編集長・吾妻 拓(以下、吾妻) 久保田さんはピップグループで初のCMOということですよね?

久保田達之助氏(以下、久保田氏) 前職は化粧品会社のドクターシーラボなので、がちがちのマーケティング会社です。だからピップグループに足りないものを持っているということだと思うのですけれども、ちょうど社長と副社長が「消費者起点のマーケティングカンパニー」を目指していたことから声が掛かりました。フジモトHDの社長直轄CMOです。

 18年6月の就任から1年間はいろいろ会社の現状を見ながら、PRを強化していました。伝統のある素晴らしい会社なのに企業PRはほとんど手つかずで、ピップとはどういう会社かなどをしっかり伝えないとだめという話をして担当者を採用してもらったのです。そうしたら実績ができてきまして、PRの重要性が会社に浸透し始めています。数年後までに化粧品会社並みのPR部隊にしたいので、広報宣伝部を19年11月に作り、商品のPR宣伝を強化しています。

吾妻 久保田さんがCMOに就任したとき、組織的にはまず何が問題だと思いましたか。

久保田氏 理想とのギャップを強く感じたのは、スピードでした。どんな決裁もとりあえず取締役会に上がる、日本の会社でよくあるパターンではあるのですが、何をするにもとにかく時間がかかる。ベンチャー企業が大企業に成長していく様子を目の前で見ていたので、スピードの差には危機を感じました。

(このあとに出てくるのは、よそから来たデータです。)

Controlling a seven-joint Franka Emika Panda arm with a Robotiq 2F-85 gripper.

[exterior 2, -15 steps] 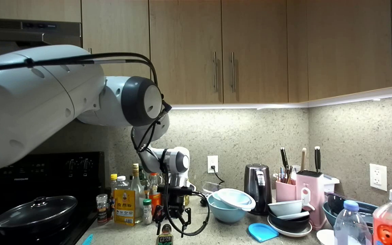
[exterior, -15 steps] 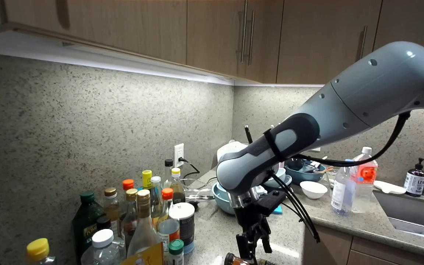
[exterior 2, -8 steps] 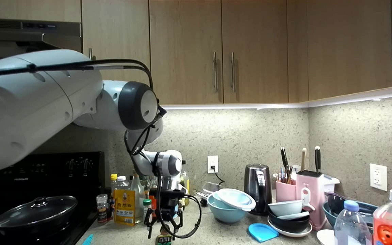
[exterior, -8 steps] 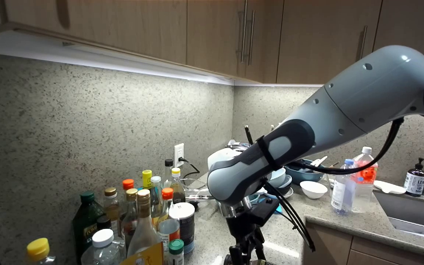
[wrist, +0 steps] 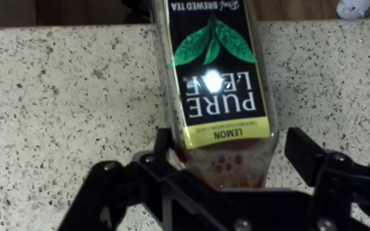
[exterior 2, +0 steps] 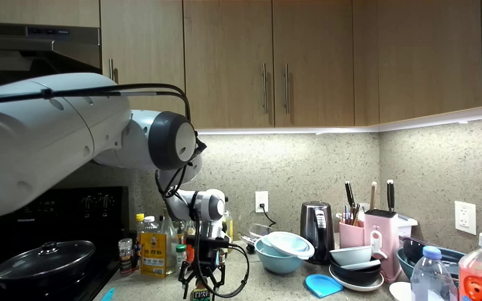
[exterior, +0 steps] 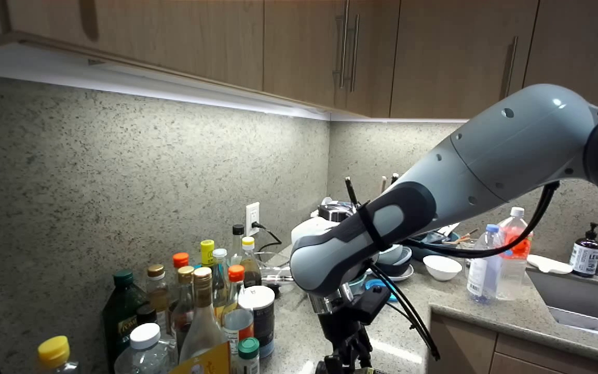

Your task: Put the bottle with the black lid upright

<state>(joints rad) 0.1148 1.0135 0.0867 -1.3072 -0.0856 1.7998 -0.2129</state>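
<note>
The bottle lies on its side on the desk, label up, and the end effector is down over its shoulder with fingers spread wide, one on either side — nothing gripped, by the look of it. To the right in the wrist view there's a clear gap between finger and bottle; to the left they're so close that I can't tell whether they touch. I take this for the lining-up before the grasp. Next, I reckon, it needs a small shift to centre the bottle, then a firm close; lifting and swinging the neck skyward should follow. As for the way it points, the long axis runs roughly straight across the desk — neck end towards the speckled wall, base end towards the open edge. The base is out of the wrist view, so I can't say whether it overhangs, and the lid is hidden beneath the end effector.
</note>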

 ですから決裁のスピードを上げるためにマーケティングの4P(Product、Price、Promotion、Place)に関わる決裁権限も全部持たせてもらいました。前職と比べるとそのスピード感が大きく違っていたからです。これまでは例えば製品開発でも金額などに応じて取締役会で決めないといけなかったのですが、私の権限で即決できるようになりました。私の下で4ブランド、200アイテム以上を作っていますが、今なら、現場が考えて作った企画をその日のうちに決裁することだってできます。販売承認を取ってから最終的に商品が売れるまでのリードタイムがかなり短くなりました。品質は絶対第一ですが、こうしたリードタイムをどこまで減らしてお客様に商品を届けられるかはとても重要です。

吾妻 組織も変更し、ブランドマネジャー制を導入したそうですね。

久保田氏 古い会社で組織の壁や決裁権限の不透明さから全体が保守的になってしまうというところがあるなと思いました。もっと売り上げを伸ばすために、まずは組織や人の配置を換えたほうがいいかなと考えたのです。